The chef Rick Bayless is fulfilling his long-delayed ambition to act onstage by starring in a limited-run production, Rick Bayless in Cascabel, at Lookingglass Theatre from March 21 to April 22. Although Bayless pursued a career in theatre through his early college years, his decision to return to the stage may surprise some of his fans. (You can read more about the play and the road to its production here.) Others, though, simply roll with the news. “What’s normal for a chef these days?” asks Ryan Poli, top toque at Tavernita. “Do people just want Rick Bayless to be at his restaurant all the time and do nothing else?”
Still, it raises the question: What else don’t we know about the founder of Chicago’s acclaimed Frontera Grill, Topolobampo, and Xoco; the host of the 11-year-old PBS TV show Mexico: One Plate at a Time; the winner of Bravo’s first Top Chef Masters; and the nationwide seller of Frontera-branded salsa, chips, and rubs? Here, 12 things we learned about Bayless:
1. He grew up in a food-oriented family in Oklahoma City. His parents, John and Levita, owned Hickory House, a barbecue restaurant, for 36 years, and his great uncles owned the popular Jones Brothers grocery stores. His grandfather also owned a burger and milkshake drive-in.
2. After church on Sundays, Bayless’s grandmother, Gladys Jones Potter, always insisted on big dinners for the extended family: fried chicken or chicken and dumplings, mashed potatoes, and peach cobbler. Bayless says he learned then that “good food, served well, is an emotional experience.”
3. As a kid, he saved up his money and took a bus across town by himself to experience a “fine dining” French-style restaurant. "It was a fancy place where the waiter opened your napkin for you and put it on your lap," says Bayless.
4. When Bayless stopped his Ph.D. work on anthropological linguistics, his first chef job was as executive chef at Lopez, a premier Southwestern/Mexican restaurant in Cleveland, Ohio.
5. In 2003, he appeared in a TV commercial for Burger King’s new chicken sandwich. There was backlash against Bayless in the gourmet world, but the chef says he believed Burger King’s move towards “honest, seasonal, natural flavors” was a step in the right direction and deserved some recognition. The commercials ran for one month, and Bayless donated his $300,000 fee to charity.
6. Bayless would never take a beach or island vacation, the kind where you just sit on the sand and bask in the sun: “That idea is like nails on a blackboard,” he says. “I’d last maybe ten minutes and then I’d be on the first plane out of there.”
7. He reads only nonfiction, while his wife, Deann, is a fan of British mysteries.
8. He has taken classical piano lessons for 15 years.
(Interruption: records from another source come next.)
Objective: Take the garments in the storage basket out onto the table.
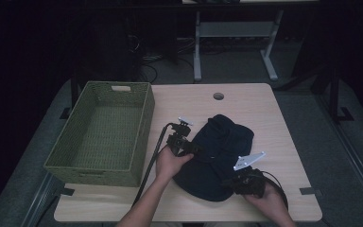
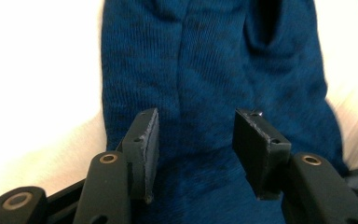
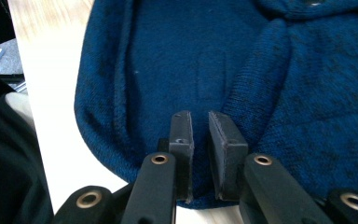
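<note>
Dark blue knit cloth, a folded garment (image 1: 217,153), lies on the pale wooden table (image 1: 283,123) just in front of the person, right of the middle. At its near edge sits the right gripper (image 1: 234,182), held in the person's right hand (image 1: 269,201). In the right gripper view its jaws stand almost together, with only a narrow gap between the pads (image 3: 182,140), right at the hem of the garment (image 3: 168,70); it seems a fold of the hem is pinched there, though the pads hide the spot and I cannot tell for sure.

A little farther in, the left gripper (image 1: 189,149) meets the garment's left edge, carried by the left hand (image 1: 169,163). Its jaws are about half open, and in the left gripper view the blue knit (image 2: 191,70) lies below the gap; the pads (image 2: 149,140) press on nothing.

To the left, well apart from the cloth, stands a green woven basket (image 1: 142,127). Beyond it the table has a round hole (image 1: 218,96) near its far edge.
</note>
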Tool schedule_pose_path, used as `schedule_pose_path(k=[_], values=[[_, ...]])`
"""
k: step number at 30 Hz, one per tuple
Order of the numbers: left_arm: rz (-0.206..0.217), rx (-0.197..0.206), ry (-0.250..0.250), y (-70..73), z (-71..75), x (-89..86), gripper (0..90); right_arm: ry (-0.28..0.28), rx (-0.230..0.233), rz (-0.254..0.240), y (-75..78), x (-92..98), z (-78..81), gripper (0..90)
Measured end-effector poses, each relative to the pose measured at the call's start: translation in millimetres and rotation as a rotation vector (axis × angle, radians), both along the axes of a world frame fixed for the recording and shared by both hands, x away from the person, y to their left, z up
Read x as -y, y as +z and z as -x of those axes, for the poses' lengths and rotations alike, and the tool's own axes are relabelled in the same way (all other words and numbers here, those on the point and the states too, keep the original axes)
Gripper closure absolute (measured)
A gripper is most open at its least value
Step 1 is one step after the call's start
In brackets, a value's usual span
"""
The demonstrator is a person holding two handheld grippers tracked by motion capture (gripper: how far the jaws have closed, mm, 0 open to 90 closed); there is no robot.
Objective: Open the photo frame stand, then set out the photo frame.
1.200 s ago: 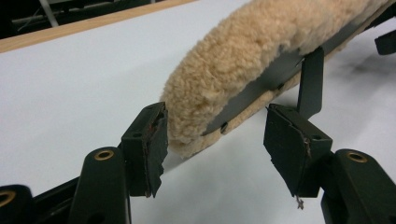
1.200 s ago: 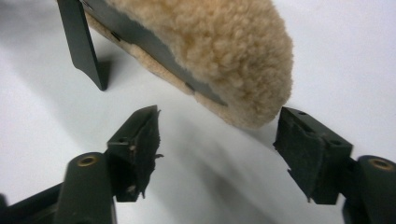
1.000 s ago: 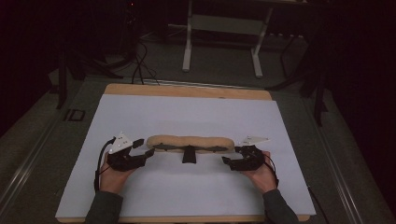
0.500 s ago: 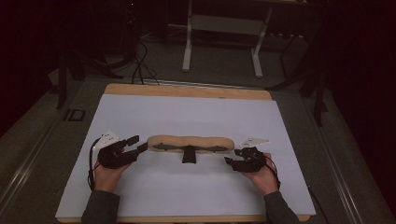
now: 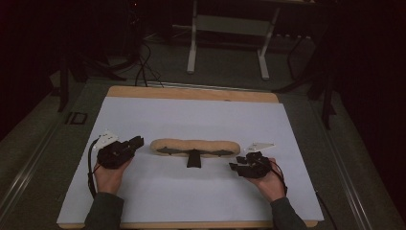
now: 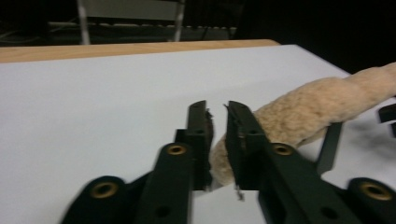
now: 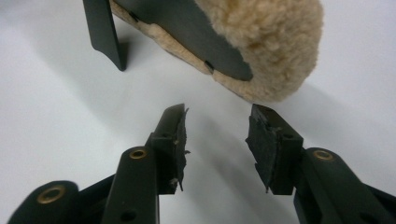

9. In 2010, when Bayless was asked to oversee the White House State Dinner honoring the president of Mexico, he learned there was a strict timetable for serving. “You have four minutes to serve all 200 guests. The president and his table is served first, then everyone else,” he says. “But once the president puts his fork down, all plates are picked up, whether the guests have eaten or not. I was told that President Bush ate very fast and put his fork down, so they would have to pick up all the plates even if guests hadn’t touched their dinner. President Obama likes to eat very slowly, so that gave everyone a few extra minutes to eat.”
10. Because no one is allowed to send any food to the White House for consumption, in planning the state dinner, Bayless worked with a staff purchaser who had been there for 53 years. Many of Bayless’s Mexican-inspired ingredients were new to the purchaser, so Bayless ended up overnighting samples of the food he needed to the purchaser’s house. Check out the chef’s White House menu here.
11. Both at the White House dinner and when the Obamas visited Topolobampo in November 2010, Bayless and other chefs were told to “stand back” and let the U.S. Navy chefs plate the president’s food.
12. In an era when the prototype for chefs leans toward oversize personalities and big voices, Bayless runs against it. “Well, yes, I’m not Gordon Ramsey,” he says. “To me, the whole celebrity thing is the hardest part of what I do. I know it’s essential; I know that is what moves every other part of the business along. But it can actually interfere with the time I have to do the work. And it all comes down to doing good work for me.”